By Moonlight
- Author: Peter Churchill
- Publisher: Robert Hale
- Publication date: 1958

= By Moonlight =

1958 novel by Peter Churchill

By Moonlight is a 1958 novel by British SOE officer Peter Churchill, DSO, Croix de Guerre. It is based on the true story of the Royal Air Force supplying arms and supplies to the Maquis des Glières, who were the first French resistance group to fight a pitched battle against the Germans in World War II. Churchill worked with the Maquis des Glières during his wartime activities in the French section of the Special Operations Executive.

== Synopsis ==
By Moonlight is a fictional book based on the true story of the RAF supplying arms and supplies to the Maquis des Glières, who were the first French resistance group to fight a pitched battle against the Germans.

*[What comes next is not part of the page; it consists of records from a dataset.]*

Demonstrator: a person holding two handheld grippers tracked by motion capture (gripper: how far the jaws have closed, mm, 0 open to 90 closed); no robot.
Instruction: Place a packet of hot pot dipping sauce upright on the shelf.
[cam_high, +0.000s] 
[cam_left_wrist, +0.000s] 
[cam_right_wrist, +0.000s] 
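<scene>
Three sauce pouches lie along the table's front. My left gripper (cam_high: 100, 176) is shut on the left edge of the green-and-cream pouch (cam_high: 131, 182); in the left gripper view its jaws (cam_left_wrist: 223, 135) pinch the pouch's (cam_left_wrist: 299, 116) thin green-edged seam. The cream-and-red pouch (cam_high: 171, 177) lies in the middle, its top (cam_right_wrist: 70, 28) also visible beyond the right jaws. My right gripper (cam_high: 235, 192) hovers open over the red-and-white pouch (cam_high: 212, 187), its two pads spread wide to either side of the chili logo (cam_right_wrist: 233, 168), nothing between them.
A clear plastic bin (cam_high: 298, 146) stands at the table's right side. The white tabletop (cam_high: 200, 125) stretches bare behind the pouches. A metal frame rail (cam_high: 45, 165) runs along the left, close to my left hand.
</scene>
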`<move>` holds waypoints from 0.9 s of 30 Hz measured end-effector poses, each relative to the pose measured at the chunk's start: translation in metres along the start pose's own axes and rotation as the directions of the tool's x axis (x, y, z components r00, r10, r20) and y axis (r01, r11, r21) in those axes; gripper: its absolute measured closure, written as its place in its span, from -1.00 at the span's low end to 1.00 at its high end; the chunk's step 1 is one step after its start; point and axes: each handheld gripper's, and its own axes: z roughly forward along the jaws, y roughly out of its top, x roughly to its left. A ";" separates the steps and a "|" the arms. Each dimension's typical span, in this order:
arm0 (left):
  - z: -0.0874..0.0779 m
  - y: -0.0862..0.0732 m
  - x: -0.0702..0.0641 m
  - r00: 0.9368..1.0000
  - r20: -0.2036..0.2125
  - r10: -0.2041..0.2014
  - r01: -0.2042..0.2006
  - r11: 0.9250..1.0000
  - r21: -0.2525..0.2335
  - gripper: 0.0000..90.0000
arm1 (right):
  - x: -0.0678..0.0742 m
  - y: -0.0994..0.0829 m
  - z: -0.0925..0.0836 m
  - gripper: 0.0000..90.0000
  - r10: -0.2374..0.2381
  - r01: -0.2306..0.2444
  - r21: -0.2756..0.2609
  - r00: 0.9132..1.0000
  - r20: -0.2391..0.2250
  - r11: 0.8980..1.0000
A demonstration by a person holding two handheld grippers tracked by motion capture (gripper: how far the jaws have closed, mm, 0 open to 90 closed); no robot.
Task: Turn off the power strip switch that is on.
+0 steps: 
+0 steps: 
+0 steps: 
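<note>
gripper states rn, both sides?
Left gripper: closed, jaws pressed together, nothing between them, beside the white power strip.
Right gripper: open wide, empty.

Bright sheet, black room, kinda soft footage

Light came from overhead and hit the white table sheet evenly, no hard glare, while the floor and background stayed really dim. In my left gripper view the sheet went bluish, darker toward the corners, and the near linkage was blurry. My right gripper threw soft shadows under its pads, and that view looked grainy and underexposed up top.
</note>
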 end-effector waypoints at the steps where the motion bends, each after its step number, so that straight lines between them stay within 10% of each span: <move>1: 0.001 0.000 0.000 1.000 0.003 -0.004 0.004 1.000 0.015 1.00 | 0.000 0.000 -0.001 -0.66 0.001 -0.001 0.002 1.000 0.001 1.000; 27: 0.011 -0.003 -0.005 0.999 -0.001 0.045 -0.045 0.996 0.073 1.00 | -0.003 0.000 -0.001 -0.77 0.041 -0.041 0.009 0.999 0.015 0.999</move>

Their leader, Tom Morel, whittled down his numbers to 450 picked men of whom 50 were Spaniards, and made them all take an oath "Vivre libre ou mourir" (live free or die) to fight for their freedom. His motto is carved on the stone monument inside the Morette Cemetery on the Annecy-Thones road where 112 men, including their commanding officer, lie as a constant reminder of their epic battle in March 1944. Surrounded by 10,000 soldiers of a German Mountain Division armed with 88-millimetre guns and three-inch mortars, and battered in advance by two squadrons of Stuka Dive Bombers, this handful of men fought against 22 times their number. With the loss of only 12 men they killed 300 Germans before escaping over a snowbound pass. The other 100 graves in the cemetery are fighters were betrayed by the French Militia who recognised them later in the valley, and all were tortured before being executed.